Four days earlier, about 1,000 refugees landed on the shores of Langkawi, a resort island in northern Malaysia near Thailand. Another 600 have arrived surreptitiously in Indonesia.
Thai prime minister Prayuth Chan-ocha also made it clear his government does not have resources to host refugees.
“If we take them all in, then anyone who wants to come will come freely. I am asking if Thailand will be able to take care of them all. Where will the budget come from?” Prayuth said. “No one wants them. Everyone wants a transit country like us to take responsibility. Is it fair?” he said.
Southeast Asia for years tried to quietly ignore the plight of Burma’s 1.3m Rohingya but finds itself caught in a spiralling humanitarian crisis that in many ways it helped create.
In the last three years, more than 120,000 members of the Muslim minority, who are intensely persecuted in Buddhist-majority Myanmar, have boarded ships to flee to other countries, paying huge sums to traffickers.
But faced with a regional crackdown, the smugglers have abandoned the ships, leaving about 6,000 refugees to fend for themselves.
“This is a grave humanitarian crisis demanding an immediate response,” said Matthew Smith, executive director of nonprofit human rights group Fortify Rights. “Lives are on the line.”

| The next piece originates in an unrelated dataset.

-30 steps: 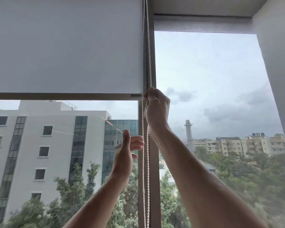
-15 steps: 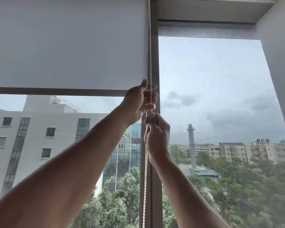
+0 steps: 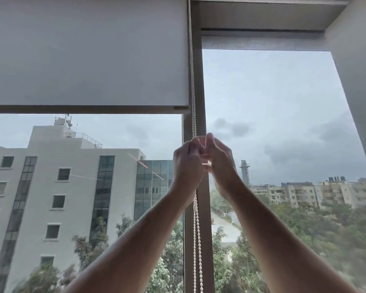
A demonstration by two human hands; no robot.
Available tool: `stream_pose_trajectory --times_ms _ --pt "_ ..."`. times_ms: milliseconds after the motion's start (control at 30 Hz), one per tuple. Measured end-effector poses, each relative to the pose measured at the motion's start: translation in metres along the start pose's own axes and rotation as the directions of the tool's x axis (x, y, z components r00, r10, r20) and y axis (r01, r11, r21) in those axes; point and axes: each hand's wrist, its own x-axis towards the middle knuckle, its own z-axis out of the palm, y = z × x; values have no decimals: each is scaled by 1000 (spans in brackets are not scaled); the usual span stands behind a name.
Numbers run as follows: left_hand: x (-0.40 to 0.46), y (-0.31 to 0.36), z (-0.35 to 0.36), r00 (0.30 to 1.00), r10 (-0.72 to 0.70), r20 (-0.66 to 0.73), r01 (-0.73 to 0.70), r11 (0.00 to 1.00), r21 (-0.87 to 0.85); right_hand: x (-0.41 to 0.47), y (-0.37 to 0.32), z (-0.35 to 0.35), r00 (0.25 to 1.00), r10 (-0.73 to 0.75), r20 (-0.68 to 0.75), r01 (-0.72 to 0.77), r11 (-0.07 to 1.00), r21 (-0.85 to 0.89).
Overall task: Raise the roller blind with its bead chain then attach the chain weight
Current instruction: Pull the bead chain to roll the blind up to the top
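Overhead, grey roller blind half-raised, both hands gripping bead chain, window mullion behind.

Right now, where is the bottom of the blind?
In the head view, the blind's bottom bar crosses the left window pane, above both hands, ending beside the bead chain.

You are at a tall window in an upper-storey room: a pale grey fabric roller blind hangs over glass that looks down on green treetops and a white multi-storey building.
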Motion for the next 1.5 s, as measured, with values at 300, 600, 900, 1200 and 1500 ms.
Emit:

Despite appeals by the UN and aid groups, no government in the region — Thai, Indonesian or Malaysian — appears willing to step up.
Wan Junaidi said about 500 people on a boat found on Wednesday off northern Penang state were given provisions and sent on their way. Another boat carrying about 300 migrants was turned away near Langkawi island overnight .
Meanwhile, a boat carrying 300 Rohingya was spotted at the Thai-Malaysian maritime border in Satun province, Thailand’s deputy government spokesman said. The Thai navy contacted the migrants, who said they “wanted to travel to a third country and asked for help in repairing their boat and asked for food and water”.